[Available data Boundary: Start]
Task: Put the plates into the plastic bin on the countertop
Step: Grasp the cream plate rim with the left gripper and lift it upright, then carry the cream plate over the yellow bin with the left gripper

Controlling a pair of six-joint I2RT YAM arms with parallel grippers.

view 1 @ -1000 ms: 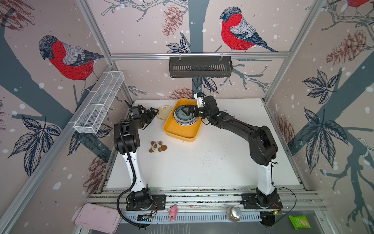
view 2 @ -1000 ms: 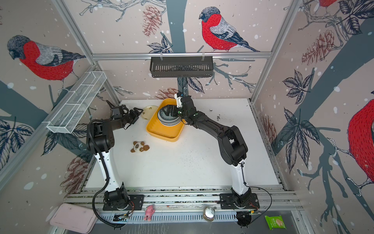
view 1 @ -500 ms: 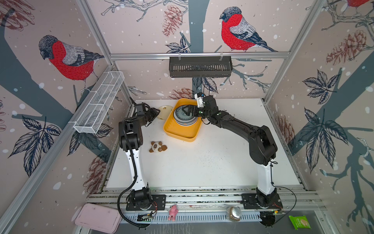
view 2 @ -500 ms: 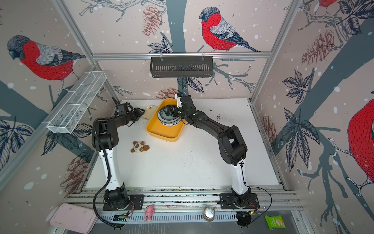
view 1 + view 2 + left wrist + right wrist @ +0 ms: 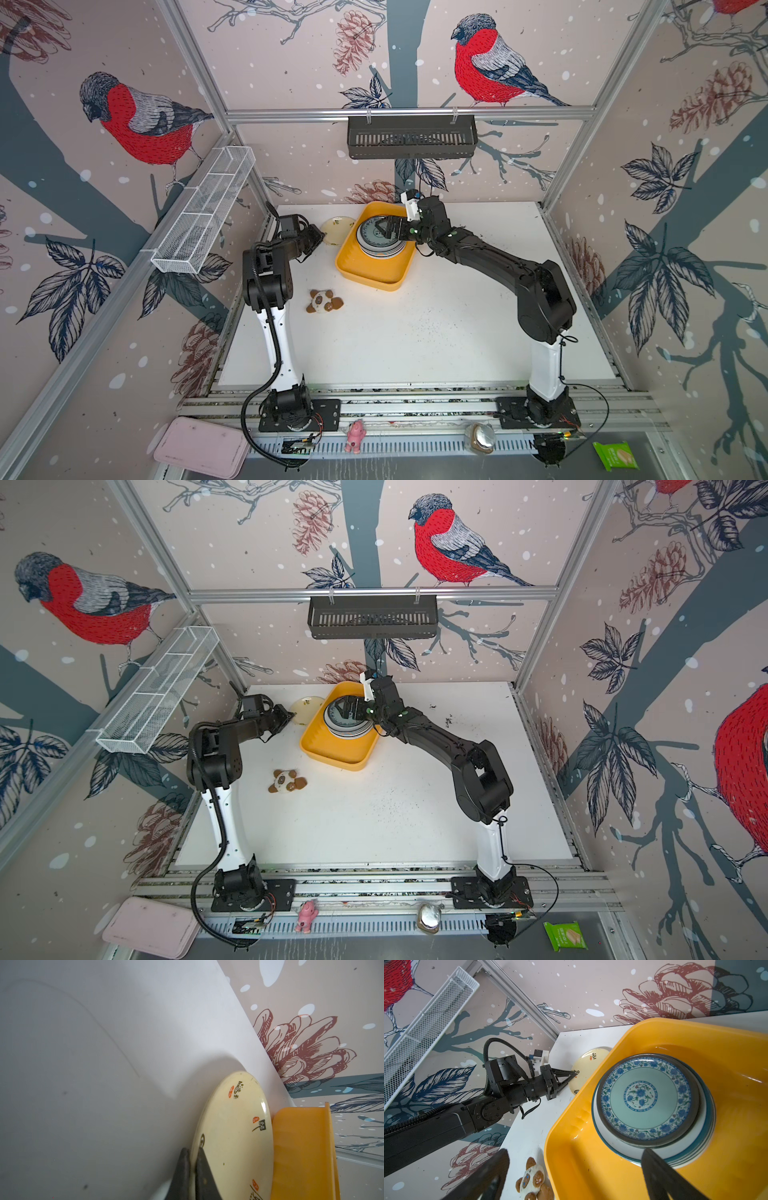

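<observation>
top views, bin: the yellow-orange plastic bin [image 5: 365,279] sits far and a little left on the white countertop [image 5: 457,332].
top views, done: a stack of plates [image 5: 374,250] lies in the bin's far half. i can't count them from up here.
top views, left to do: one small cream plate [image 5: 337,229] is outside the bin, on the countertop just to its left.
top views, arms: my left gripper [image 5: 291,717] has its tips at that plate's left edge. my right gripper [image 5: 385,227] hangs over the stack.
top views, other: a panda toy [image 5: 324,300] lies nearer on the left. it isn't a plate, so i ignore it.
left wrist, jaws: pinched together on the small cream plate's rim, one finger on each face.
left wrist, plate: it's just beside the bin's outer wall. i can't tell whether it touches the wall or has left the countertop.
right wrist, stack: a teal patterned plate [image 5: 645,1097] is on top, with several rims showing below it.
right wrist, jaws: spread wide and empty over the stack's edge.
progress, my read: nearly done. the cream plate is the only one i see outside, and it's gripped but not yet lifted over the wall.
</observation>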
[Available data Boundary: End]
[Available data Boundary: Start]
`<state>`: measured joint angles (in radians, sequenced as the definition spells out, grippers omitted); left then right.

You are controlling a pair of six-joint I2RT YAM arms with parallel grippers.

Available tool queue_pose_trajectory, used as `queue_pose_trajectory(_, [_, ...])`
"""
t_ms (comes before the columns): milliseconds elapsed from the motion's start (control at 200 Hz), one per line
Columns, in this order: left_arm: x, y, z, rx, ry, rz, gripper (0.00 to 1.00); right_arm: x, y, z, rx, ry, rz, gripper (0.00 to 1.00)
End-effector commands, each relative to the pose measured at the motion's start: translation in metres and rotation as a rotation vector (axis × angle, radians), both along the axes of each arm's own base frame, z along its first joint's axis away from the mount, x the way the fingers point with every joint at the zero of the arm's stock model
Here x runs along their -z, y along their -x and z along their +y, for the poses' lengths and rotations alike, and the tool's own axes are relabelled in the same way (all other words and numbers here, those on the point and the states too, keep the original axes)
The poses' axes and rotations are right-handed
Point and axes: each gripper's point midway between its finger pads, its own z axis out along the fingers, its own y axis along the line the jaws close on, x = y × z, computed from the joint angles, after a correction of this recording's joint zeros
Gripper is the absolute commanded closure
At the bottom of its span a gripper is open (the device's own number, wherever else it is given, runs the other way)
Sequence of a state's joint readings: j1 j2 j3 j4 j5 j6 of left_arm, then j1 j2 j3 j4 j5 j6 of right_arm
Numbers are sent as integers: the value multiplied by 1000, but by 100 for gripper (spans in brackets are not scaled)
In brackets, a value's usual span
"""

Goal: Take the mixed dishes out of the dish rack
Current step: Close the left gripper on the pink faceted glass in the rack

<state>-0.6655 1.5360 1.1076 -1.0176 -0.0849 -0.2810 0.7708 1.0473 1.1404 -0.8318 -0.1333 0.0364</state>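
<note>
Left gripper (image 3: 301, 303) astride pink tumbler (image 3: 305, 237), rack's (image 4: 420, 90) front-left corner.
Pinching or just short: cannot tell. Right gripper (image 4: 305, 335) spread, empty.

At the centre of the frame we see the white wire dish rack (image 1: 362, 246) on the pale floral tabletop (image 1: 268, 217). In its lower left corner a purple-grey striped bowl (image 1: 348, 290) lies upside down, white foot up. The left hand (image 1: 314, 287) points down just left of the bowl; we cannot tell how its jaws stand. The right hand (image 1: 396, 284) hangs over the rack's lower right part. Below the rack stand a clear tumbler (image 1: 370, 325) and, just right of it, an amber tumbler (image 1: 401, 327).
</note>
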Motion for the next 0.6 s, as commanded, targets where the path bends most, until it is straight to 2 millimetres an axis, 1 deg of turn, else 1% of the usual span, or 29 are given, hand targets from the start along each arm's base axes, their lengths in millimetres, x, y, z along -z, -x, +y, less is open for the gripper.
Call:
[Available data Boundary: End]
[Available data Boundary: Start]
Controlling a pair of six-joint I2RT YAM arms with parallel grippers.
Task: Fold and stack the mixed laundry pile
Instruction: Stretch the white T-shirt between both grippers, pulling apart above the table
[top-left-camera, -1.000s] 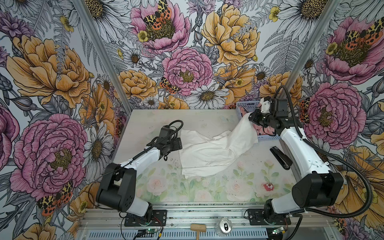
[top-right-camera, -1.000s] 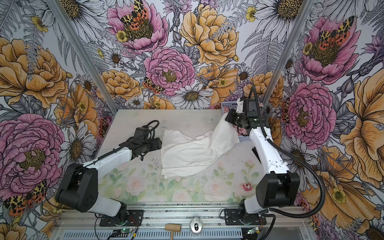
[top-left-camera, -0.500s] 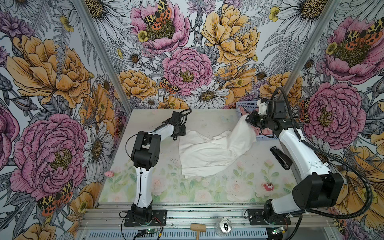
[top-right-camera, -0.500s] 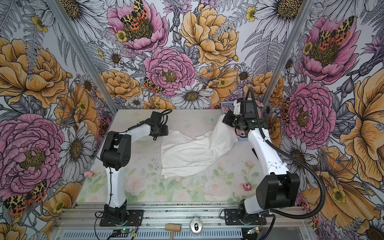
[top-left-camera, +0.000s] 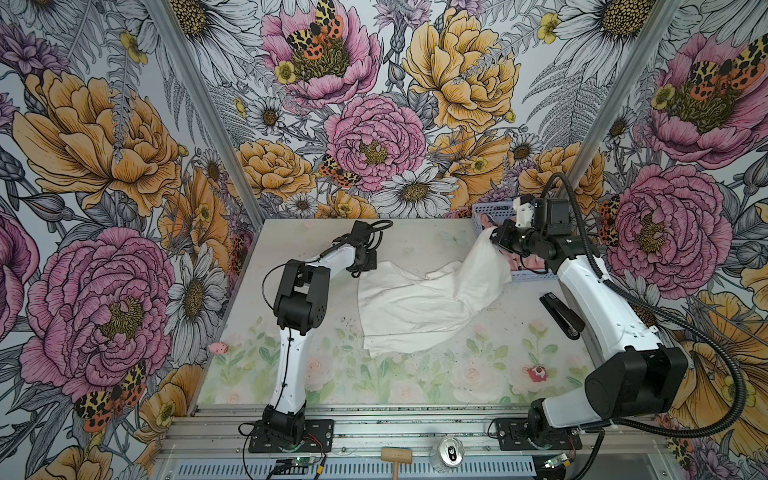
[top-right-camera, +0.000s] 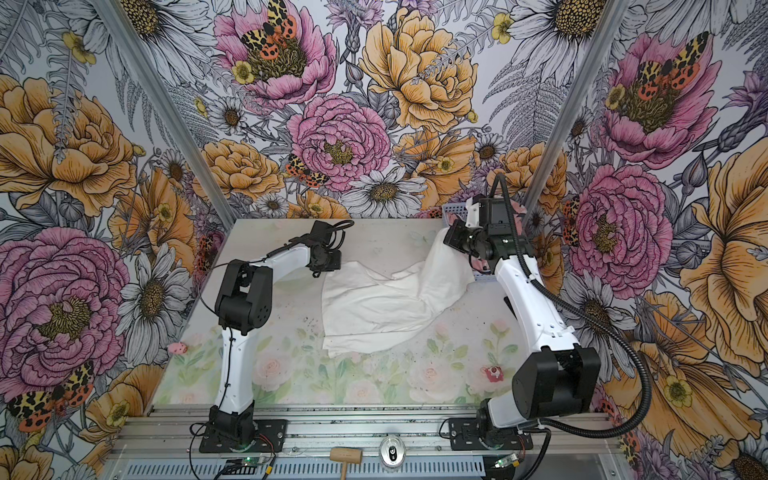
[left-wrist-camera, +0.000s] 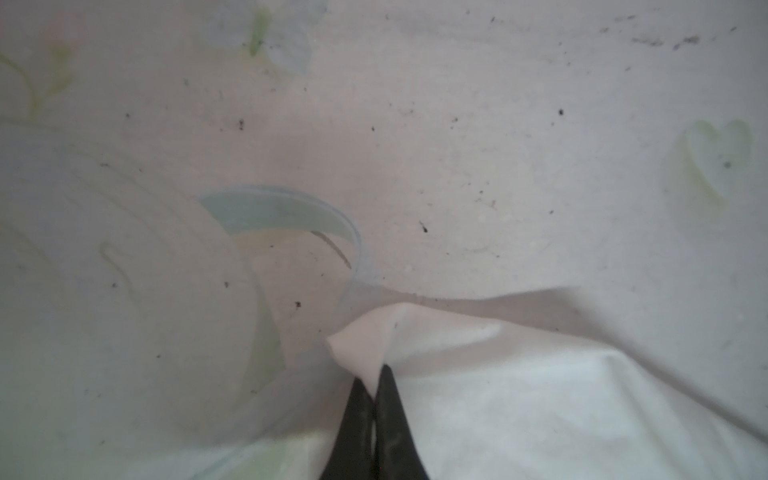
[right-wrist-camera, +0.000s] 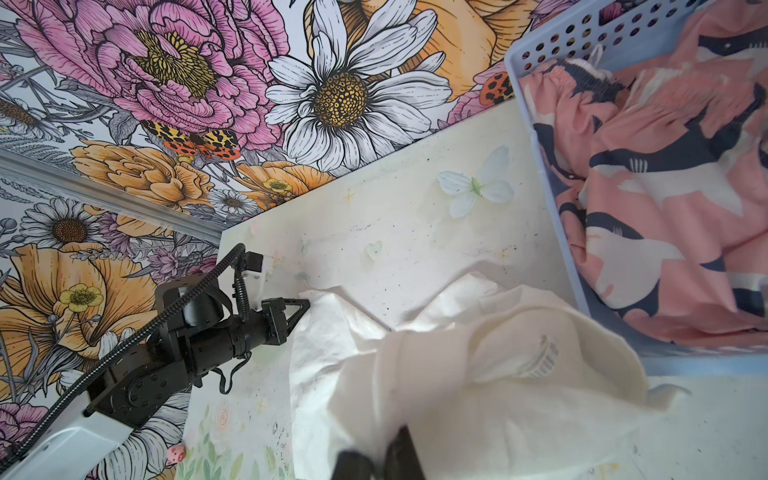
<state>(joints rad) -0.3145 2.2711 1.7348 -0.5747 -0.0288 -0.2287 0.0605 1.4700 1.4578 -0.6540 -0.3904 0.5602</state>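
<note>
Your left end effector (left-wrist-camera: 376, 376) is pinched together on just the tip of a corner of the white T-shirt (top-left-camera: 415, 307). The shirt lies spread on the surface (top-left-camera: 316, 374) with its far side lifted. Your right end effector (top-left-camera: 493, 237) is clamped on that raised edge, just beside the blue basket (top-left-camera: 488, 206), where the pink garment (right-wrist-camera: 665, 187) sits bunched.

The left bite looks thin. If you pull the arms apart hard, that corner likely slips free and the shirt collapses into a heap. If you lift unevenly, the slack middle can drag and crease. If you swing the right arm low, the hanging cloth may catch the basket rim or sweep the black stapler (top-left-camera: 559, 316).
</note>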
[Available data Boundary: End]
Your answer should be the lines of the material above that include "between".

Point and axes: each gripper's point midway between its finger pads, its own z axis out along the fingers, its own y axis along the line the jaws close on, x = y × z, computed from the joint angles, after a correction of this recording's joint zeros
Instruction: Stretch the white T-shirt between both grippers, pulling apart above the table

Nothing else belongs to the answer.